▶ **Your instructions**:
Give the data below again, word for word.

▶ **Given information**:
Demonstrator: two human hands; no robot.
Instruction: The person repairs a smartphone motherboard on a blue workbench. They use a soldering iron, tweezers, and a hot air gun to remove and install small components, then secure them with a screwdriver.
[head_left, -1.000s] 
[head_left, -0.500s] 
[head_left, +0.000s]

▶ **Response area**:
Demonstrator: two human hands; no robot.
Instruction: The person repairs a smartphone motherboard on a blue workbench. They use a soldering iron, tweezers, and a hot air gun to remove and install small components, then secure them with a screwdriver.
[head_left, -1.000s] 
[head_left, -0.500s] 
[head_left, +0.000s]

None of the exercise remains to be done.